Reasons cited for the delay include relocation of manufacturing to avoid additional tariffs on goods manufactured in China, continued redesigns of the M-chips to include an “Extreme” variant, and fears of skyrocketing costs to customers.
Mac Pro M2 delay
As addressed by Gurman, Apple’s plans to move its line of high end workstations to Apple silicon began with the introduction of its M1 chip in 2020.
Plans were made for a unique processor that, across two configurations of the Mac Pro product, would combine the power of either two or four M1 Max chips, the most powerful chip available in the Macbook Pro line at the time.
However, the Mac line of computers has not benefited from simplicity, and the dual M1 Max chip, which became known as the M1 Ultra, ended up launching with the Mac Studio, a line marketed towards creatives and others who rely on resource-heavy processes.
An M2 Ultra chip promising additional performance gains is reportedly in development, but hopes for a further M2 Extreme chip, that Gurman speculates would likely have offered “up to 48 CPU cores and 152 graphics cores” by being four M2 Max chips stuck together seem, according to him, to be dead in the water.
The biggest barriers to Mac Pros running on appears to be cost of production, and to customers.

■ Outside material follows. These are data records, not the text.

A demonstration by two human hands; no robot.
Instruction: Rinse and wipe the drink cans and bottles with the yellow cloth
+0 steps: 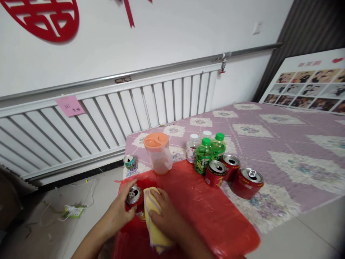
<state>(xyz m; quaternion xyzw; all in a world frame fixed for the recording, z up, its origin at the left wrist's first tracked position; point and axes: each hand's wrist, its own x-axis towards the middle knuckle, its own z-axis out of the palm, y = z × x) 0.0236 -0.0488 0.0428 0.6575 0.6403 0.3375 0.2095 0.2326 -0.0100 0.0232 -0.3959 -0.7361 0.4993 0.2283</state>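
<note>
My left hand (pixel 122 207) is curved around an opened red drink can (pixel 134 196), its thumb and fingers on the can's side. The can stands upright on a red plastic sheet (pixel 188 201) near the table's left edge. Close on its right, my right hand (pixel 164 212) grips a folded yellow cloth (pixel 153 219) with a pale purple edge. The cloth appears to meet the can's side, though I cannot tell how firmly. The can's lower part is partly hidden by my left hand and the cloth.
Behind stand a pitcher (pixel 159 154) with an orange lid and a small teal can (pixel 130 163) at the table edge. To the right are green-capped bottles (pixel 204 158), a white-capped bottle (pixel 192 149) and red cans (pixel 248 183). A radiator (pixel 140 104) lines the wall.
</note>
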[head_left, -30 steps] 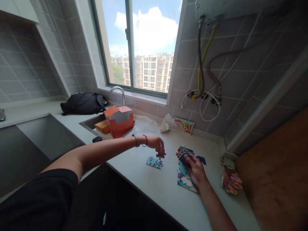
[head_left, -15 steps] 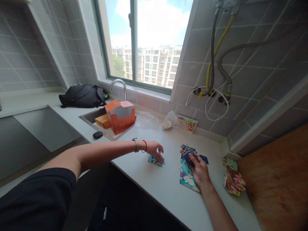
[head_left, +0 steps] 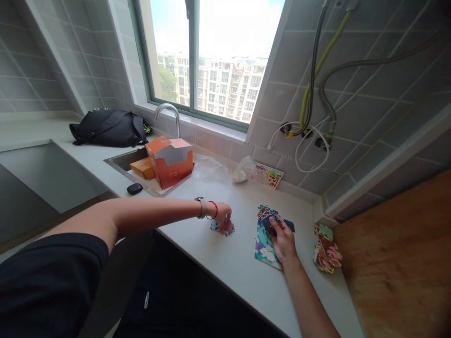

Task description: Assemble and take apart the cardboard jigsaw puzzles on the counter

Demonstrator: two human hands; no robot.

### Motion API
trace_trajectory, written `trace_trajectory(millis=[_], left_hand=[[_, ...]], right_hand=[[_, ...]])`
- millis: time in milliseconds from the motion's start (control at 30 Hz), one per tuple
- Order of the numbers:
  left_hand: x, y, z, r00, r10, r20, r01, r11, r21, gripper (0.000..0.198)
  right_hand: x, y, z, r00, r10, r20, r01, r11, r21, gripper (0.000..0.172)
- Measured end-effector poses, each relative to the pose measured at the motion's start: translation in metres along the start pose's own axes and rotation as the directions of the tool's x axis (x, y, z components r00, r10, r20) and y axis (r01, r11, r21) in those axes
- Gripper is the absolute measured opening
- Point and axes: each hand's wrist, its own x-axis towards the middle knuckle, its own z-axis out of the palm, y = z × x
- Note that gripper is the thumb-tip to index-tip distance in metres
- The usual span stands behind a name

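Note:
My left hand (head_left: 222,217) reaches down onto a small patch of blue and white puzzle pieces (head_left: 229,230) on the counter, its fingers bent and drawn together at the pieces. The fingers partly cover what they grip. In my right hand (head_left: 284,244) are dark blue puzzle pieces (head_left: 268,223), with the thumb on top. That hand is above a partly assembled teal jigsaw puzzle (head_left: 262,251), which shows a white rabbit and has an uneven upper edge. My palm and fingers hide part of it.
A pile of colourful puzzle pieces (head_left: 327,253) lies near the wooden board (head_left: 398,249) on the right. Farther back are a clear plastic bag (head_left: 244,170) and a picture card (head_left: 271,176). An orange box (head_left: 174,171) stands at the sink (head_left: 118,162), near a black bag (head_left: 109,129).
My left hand has lowered onto the blue and white pieces, and its fingers have drawn closer together. My right hand still holds the dark pieces. The camera view has shifted slightly.

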Motion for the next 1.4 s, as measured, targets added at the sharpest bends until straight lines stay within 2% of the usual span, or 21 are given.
trace_trajectory(millis=[133, 367, 500, 600, 667, 733, 833, 933, 1000, 1133, 1233, 1400], left_hand=[[0.007, 0.005, -0.001, 0.998, -0.057, 0.009, 0.057, 0.998, 0.013, 0.038], [0.011, 0.014, -0.003, 0.998, -0.067, 0.003, 0.067, 0.998, 0.002, 0.049], [0.018, 0.011, -0.008, 0.997, -0.072, 0.002, 0.072, 0.994, -0.081, 0.048], [0.02, 0.008, -0.016, 0.997, -0.054, 0.051, 0.063, 0.98, -0.188, 0.034], [0.02, 0.006, -0.024, 0.995, -0.017, 0.095, 0.043, 0.959, -0.28, 0.025], [0.021, 0.004, -0.031, 0.995, 0.021, 0.097, 0.015, 0.933, -0.36, 0.025], [0.025, 0.007, -0.039, 0.998, 0.051, 0.036, -0.031, 0.903, -0.428, 0.029], [0.032, 0.019, -0.036, 0.997, 0.072, -0.031, -0.078, 0.89, -0.449, 0.025], [0.038, 0.03, -0.03, 0.991, 0.073, -0.109, -0.114, 0.89, -0.442, 0.025], [0.046, 0.043, -0.018, 0.954, 0.052, -0.294, -0.176, 0.894, -0.413, 0.053], [0.044, 0.042, -0.016, 0.957, 0.086, -0.275, -0.209, 0.865, -0.456, 0.048], [0.034, 0.036, -0.024, 0.955, 0.199, -0.219, -0.294, 0.723, -0.625, 0.049]], right_hand=[[0.003, 0.002, -0.002, 1.0, -0.009, -0.009, 0.008, 1.0, -0.029, 0.073], [0.0, -0.001, -0.001, 1.0, 0.002, 0.015, -0.002, 1.0, -0.003, 0.065], [0.001, -0.001, -0.003, 1.0, 0.008, 0.0, -0.008, 1.0, 0.014, 0.063], [0.003, -0.002, -0.005, 1.0, 0.014, -0.004, -0.014, 1.0, -0.004, 0.064], [0.003, -0.004, -0.006, 1.0, 0.012, 0.021, -0.012, 0.999, -0.033, 0.065], [0.001, -0.006, -0.005, 0.997, 0.022, 0.08, -0.018, 0.999, -0.048, 0.066], [-0.002, -0.005, -0.003, 0.977, 0.038, 0.211, -0.024, 0.997, -0.068, 0.067], [-0.002, 0.0, -0.003, 0.953, 0.012, 0.303, 0.019, 0.995, -0.097, 0.063], [0.002, 0.004, -0.004, 0.947, 0.002, 0.322, 0.035, 0.993, -0.11, 0.06], [0.006, 0.002, -0.004, 0.962, 0.027, 0.271, 0.002, 0.994, -0.107, 0.067], [0.001, -0.005, -0.001, 0.962, 0.031, 0.273, -0.016, 0.998, -0.055, 0.07], [-0.009, -0.009, 0.004, 0.961, 0.061, 0.271, -0.065, 0.998, 0.007, 0.069]])
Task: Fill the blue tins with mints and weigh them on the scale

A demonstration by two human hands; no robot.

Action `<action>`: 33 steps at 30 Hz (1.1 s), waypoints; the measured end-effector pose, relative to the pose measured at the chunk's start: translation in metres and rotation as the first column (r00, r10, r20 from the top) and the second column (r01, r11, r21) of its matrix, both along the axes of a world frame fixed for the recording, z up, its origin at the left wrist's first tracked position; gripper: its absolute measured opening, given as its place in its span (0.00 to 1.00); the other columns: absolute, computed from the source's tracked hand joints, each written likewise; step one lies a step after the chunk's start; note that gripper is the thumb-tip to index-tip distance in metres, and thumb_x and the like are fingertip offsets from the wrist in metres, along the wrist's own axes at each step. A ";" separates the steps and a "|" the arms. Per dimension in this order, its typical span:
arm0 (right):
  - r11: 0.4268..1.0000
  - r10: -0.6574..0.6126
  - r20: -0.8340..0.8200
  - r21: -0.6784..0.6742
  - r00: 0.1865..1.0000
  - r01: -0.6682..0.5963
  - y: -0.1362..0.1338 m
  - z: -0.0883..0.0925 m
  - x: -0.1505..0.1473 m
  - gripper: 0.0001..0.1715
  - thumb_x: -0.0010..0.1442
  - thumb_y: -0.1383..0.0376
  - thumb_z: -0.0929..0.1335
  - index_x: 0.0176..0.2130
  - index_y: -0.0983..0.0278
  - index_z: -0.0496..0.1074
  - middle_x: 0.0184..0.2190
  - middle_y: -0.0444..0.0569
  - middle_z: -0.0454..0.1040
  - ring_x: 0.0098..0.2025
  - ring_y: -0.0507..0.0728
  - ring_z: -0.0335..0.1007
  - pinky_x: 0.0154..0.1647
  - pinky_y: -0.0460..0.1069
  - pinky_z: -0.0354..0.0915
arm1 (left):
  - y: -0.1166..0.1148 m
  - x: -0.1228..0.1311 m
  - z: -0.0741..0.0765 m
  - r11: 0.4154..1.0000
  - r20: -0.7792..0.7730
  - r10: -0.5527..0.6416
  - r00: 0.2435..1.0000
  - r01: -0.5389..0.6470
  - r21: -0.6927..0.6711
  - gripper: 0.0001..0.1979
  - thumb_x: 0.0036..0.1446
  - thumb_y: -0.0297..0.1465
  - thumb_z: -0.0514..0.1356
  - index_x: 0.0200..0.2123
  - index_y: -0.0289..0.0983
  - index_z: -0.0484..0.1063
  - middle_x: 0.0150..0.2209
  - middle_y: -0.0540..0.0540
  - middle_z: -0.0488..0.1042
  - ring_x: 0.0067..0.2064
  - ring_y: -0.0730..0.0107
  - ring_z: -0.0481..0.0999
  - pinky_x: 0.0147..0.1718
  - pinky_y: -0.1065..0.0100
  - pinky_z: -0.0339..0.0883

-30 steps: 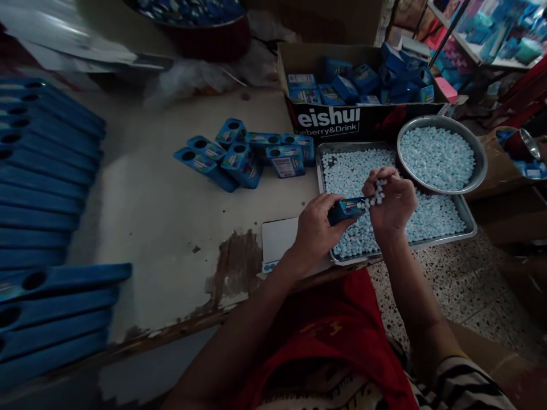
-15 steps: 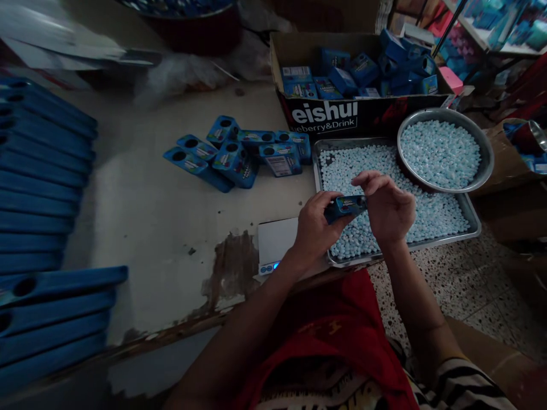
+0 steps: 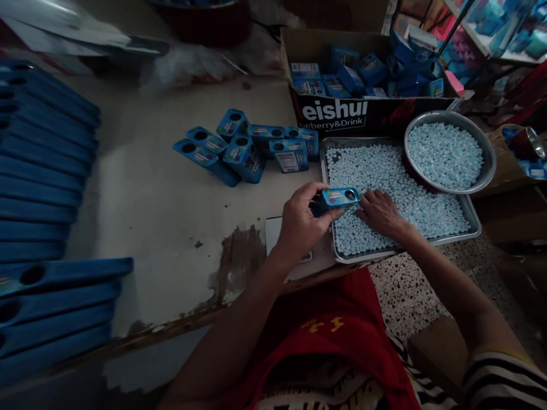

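Note:
A small blue candy box [image 3: 337, 197] with a round dark hole in its top is gripped in my left hand [image 3: 299, 219], thumb below and fingers above, tilted over the left edge of the metal tray [image 3: 339, 261]. Small pale blue and white candies [image 3: 371, 162] cover that tray. My right hand [image 3: 383, 213] reaches down among them, just right of the box, fingers bent together and fingertips partly hidden. Several similar blue boxes [image 3: 243, 156] with holes stand in a group on the table. A small white scale [image 3: 273, 230] lies partly behind my left wrist.
A round metal bowl [image 3: 444, 154] full of candies rests over the tray's back right corner. Behind it is a cardboard carton [image 3: 333, 114] of blue boxes. Rows of blue boxes [image 3: 38, 188] line the left side. The worn table edge [image 3: 171, 327] runs along the front.
My right hand has gone from raised beside the box, palm showing, down into the candies. My left hand still holds the box, now turned with its hole more visible. The view has shifted slightly.

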State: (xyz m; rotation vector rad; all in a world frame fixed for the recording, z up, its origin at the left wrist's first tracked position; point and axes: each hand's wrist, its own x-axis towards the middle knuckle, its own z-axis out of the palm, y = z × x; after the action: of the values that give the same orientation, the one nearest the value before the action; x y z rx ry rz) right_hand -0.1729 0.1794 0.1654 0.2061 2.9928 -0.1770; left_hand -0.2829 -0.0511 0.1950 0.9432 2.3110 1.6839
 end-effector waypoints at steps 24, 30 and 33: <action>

The complex nature of the architecture of the most powerful Apple silicon, that would give Mac Pros their unique selling point, is expensive enough without production having been relocated to Texas during the Trump presidency.
The two primary reasons for the move were for Apple to evade increased tariffs on Chinese imports and uphold a public commitment to grow the US economy - both of which point to a PR exercise, and one that is costing them the ability for a painless switching to its own silicon.
Gurman claims that an M2 Extreme version of a Mac Pro would “probably” cost “at least” $10,000 per unit, which would not be cost-effective even regardless of an ongoing recession.
Putting aside the conjecture, the Mac Pro is in a difficult place as a product. It has to offer better performance than all other Macs, which is complicated by the existence of the Mac Studio, but is a niche offering, only especially relevant to enterprise customers that need the extra power.
At the moment, only Intel-powered Mac Pros continue to only be available. There will probably be another entry in the line, but it may not appear for some time, and still not be powered exclusively by Apple's own silicon.